経済産業省が推進するクリエイター育成プログラム「ART X JAPAN CONTEXT」の最終作品発表・展示会が、3月7日と8日の2日間、東京ミッドタウンで開かれる。アートと企業、地域文化を融合させ、世界市場で通用するアーティストおよびスタートアップの創出を目指す試みだ。
本プログラムは、経済産業省の令和6年度補正予算「クリエイター・エンタメスタートアップ創出事業費補助金(アート分野)」を活用し、株式会社アブストラクトエンジン(東京都渋谷区、代表取締役・齋藤精一)が実施している。2025年7月から約8か月間、アーティストと企業、地域が持つ文化的資源をマッチングし、日本の多層的な文脈を社会に再提示する作品づくりを進めてきた。

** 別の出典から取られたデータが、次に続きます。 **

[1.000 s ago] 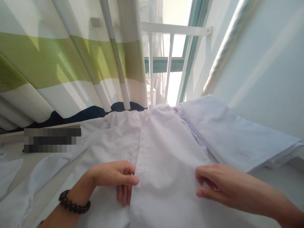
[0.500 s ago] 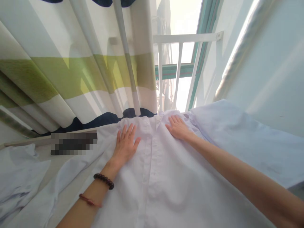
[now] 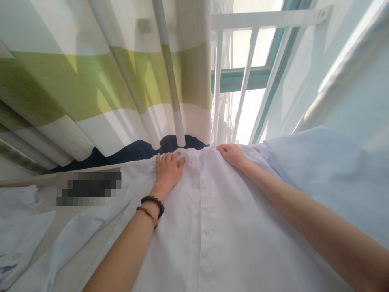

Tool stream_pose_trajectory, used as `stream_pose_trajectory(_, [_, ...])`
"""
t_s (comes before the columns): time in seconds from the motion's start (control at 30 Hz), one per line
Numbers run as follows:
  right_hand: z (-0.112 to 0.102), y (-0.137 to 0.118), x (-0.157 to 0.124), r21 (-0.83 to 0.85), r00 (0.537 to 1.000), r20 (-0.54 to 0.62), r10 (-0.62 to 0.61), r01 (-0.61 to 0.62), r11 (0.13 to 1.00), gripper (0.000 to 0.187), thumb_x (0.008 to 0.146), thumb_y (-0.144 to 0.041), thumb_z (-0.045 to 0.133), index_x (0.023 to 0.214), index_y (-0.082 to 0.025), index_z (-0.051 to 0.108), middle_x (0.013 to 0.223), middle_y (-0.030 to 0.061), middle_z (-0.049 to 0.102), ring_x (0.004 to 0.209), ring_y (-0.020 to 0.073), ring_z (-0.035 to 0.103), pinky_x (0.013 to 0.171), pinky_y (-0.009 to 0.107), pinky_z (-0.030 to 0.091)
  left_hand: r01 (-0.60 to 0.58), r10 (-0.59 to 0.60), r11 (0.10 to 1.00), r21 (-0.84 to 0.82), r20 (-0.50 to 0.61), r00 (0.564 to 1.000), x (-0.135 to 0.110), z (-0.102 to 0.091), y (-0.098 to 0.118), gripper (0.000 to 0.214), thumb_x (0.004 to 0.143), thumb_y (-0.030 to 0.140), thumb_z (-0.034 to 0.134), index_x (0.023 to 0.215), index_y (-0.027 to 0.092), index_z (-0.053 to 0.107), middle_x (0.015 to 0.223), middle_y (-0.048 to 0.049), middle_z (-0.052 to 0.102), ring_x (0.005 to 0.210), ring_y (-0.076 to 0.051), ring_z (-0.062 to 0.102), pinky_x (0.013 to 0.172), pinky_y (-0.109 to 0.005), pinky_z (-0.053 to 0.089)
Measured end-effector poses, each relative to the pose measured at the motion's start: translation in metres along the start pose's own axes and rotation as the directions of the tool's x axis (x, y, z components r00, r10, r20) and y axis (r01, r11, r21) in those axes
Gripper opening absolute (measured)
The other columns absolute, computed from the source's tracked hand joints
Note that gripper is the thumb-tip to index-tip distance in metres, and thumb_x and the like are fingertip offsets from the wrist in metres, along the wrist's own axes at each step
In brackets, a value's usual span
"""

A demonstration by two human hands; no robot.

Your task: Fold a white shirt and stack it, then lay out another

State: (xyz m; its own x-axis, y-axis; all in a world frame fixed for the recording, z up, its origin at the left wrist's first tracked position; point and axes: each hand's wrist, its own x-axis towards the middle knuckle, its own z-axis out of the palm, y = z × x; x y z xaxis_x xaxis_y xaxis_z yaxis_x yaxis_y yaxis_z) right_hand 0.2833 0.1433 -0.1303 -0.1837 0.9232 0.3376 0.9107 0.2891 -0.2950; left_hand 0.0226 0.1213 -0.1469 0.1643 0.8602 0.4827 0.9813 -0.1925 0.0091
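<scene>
A white button-front shirt (image 3: 231, 227) is spread out before me, its button strip running away from me between my arms. My left hand (image 3: 168, 170) rests on the cloth near the shirt's far edge, palm down, with slightly bent fingers apart. To the right of the button strip, my right hand (image 3: 232, 155) is at the same far edge. Its fingers are drawn together on the shirt fabric there, and the fingertips are partly hidden. A sleeve (image 3: 73, 235) stretches toward the lower left. Two bracelets (image 3: 152, 206) circle my left wrist.
White crumpled cloth (image 3: 18, 219) lies at the left, near a blurred-out dark patch (image 3: 89, 186). Behind the far edge hangs a striped curtain (image 3: 100, 85). A white railing (image 3: 267, 18) crosses the window at the back, beside a pale wall (image 3: 358, 109) on the right.
Both hands have slid forward to the shirt's far edge. My right fingers, spread flat before, are now bent and drawn together. The view has tilted down and shifted left.
</scene>
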Motion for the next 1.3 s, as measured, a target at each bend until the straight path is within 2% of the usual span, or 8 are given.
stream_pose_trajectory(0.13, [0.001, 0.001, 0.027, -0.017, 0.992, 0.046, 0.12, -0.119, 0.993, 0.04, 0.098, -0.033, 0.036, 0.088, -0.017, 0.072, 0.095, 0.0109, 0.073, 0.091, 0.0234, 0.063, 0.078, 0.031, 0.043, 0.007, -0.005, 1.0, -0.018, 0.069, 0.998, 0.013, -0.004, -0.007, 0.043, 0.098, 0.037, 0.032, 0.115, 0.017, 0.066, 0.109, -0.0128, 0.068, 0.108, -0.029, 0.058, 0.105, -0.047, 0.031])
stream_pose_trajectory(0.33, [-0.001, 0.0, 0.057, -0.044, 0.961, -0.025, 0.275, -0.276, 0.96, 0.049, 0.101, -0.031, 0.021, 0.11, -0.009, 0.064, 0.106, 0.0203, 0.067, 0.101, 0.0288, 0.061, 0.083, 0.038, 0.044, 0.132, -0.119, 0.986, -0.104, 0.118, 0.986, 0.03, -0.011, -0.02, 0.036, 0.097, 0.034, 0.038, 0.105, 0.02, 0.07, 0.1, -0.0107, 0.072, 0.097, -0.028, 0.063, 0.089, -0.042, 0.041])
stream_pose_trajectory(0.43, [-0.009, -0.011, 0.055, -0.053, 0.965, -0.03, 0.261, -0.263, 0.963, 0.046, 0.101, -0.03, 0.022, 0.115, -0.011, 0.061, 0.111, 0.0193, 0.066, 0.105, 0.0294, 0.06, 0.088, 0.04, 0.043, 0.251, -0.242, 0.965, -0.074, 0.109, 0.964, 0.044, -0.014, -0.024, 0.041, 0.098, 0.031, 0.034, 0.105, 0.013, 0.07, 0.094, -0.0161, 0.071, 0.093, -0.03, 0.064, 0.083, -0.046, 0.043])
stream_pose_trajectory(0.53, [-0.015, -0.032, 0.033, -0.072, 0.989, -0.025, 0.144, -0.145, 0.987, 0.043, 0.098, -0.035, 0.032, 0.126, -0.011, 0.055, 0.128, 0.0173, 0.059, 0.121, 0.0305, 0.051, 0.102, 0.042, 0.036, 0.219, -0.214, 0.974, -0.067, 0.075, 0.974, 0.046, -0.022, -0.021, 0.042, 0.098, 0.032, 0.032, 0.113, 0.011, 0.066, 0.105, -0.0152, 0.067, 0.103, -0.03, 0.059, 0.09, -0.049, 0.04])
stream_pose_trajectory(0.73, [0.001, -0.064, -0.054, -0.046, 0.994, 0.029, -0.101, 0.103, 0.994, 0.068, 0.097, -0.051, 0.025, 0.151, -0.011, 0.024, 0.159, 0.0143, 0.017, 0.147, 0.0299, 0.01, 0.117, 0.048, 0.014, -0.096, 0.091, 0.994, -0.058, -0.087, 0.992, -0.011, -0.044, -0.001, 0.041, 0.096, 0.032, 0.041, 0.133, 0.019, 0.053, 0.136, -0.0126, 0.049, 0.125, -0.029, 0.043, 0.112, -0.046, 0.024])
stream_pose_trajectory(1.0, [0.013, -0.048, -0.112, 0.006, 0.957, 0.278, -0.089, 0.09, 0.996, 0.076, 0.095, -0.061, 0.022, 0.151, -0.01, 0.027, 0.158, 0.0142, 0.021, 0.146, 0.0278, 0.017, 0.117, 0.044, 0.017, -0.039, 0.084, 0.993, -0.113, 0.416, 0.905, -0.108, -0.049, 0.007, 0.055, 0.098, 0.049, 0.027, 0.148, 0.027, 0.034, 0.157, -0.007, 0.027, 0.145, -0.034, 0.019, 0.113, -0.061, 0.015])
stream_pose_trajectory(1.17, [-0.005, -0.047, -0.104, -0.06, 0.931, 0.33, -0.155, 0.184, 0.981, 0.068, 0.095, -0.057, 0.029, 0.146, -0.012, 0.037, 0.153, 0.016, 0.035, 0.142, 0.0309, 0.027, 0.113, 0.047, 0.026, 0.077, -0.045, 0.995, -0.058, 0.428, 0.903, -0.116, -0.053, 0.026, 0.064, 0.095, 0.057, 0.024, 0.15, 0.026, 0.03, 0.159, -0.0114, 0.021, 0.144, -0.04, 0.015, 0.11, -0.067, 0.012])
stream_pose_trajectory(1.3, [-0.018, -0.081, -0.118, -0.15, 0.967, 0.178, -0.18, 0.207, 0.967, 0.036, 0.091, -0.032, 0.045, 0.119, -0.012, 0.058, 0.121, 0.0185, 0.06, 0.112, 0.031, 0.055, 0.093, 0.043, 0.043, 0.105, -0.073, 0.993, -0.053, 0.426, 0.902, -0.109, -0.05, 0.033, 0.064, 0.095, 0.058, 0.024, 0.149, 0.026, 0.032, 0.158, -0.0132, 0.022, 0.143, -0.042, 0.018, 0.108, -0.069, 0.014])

展示会では、「日本らしさ」と「多重な文化・文脈」をテーマにした8組のアーティストチームによる作品が並ぶ。音や動きを取り入れたインスタレーション、最新技術と伝統工芸を融合させた絞り染め作品など、多彩な表現が来場者を迎える予定である。会場はミッドタウンのアトリウムとガレリアで、入場は無料、事前登録も不要となっている。
初日のオープニングセレモニーでは、経済産業省文化創造産業課の藤井亮介調査官が開会の挨拶を行い、統括プロデューサーの齋藤氏がプログラムの意義と今後の展望について語る。続けて、参加チームが作品への想いや制作過程を紹介する予定だ。
齋藤氏は「アートの領域は今や美術館を超えて広がりつつある。デザインやテクノロジーと結びつくことで、日本独自の文化や思考が世界の視点と交差し、新たな表現が生まれている」と語る。また経済産業省は、「企業や地域の文化的資源が国際的評価につながるアート作品を生む」と述べ、今後の共創の可能性に期待を寄せている。
参加チームには、建築やサウンドアート、メディアアート、伝統工芸など幅広い分野のクリエイターが集結した。たとえばサウンドアーティスト池田翔と制作会社Ladaによる「おとがたりの列島」は、鑑賞者の動きに反応して音が変化する体験型作品である。建築家の杉浦久子と東洋竹工による「市中の山居―橋上の茶室 WA-AN」は、茶の湯の「見立て」を現代都市に再構築した空間作品として注目を集める。
そのほか、伝統の有松鳴海絞りを用いた松山周平とスズサンの「Encoded Nature on Cloth」や、クラブカルチャーを題材にしたEXP2FLOORとWOMBの「LOOOPs on the FLOOOR」など、技術・文化・社会を横断する作品がそろう。
「ART X JAPAN CONTEXT」は、アートが経済や産業と交わる現代において、日本の創造的資産を再発見し、それを世界へ伝える新たな試みである。来場者は、アートを通じて日本の多層的な文化の未来を感じ取ることができるだろう。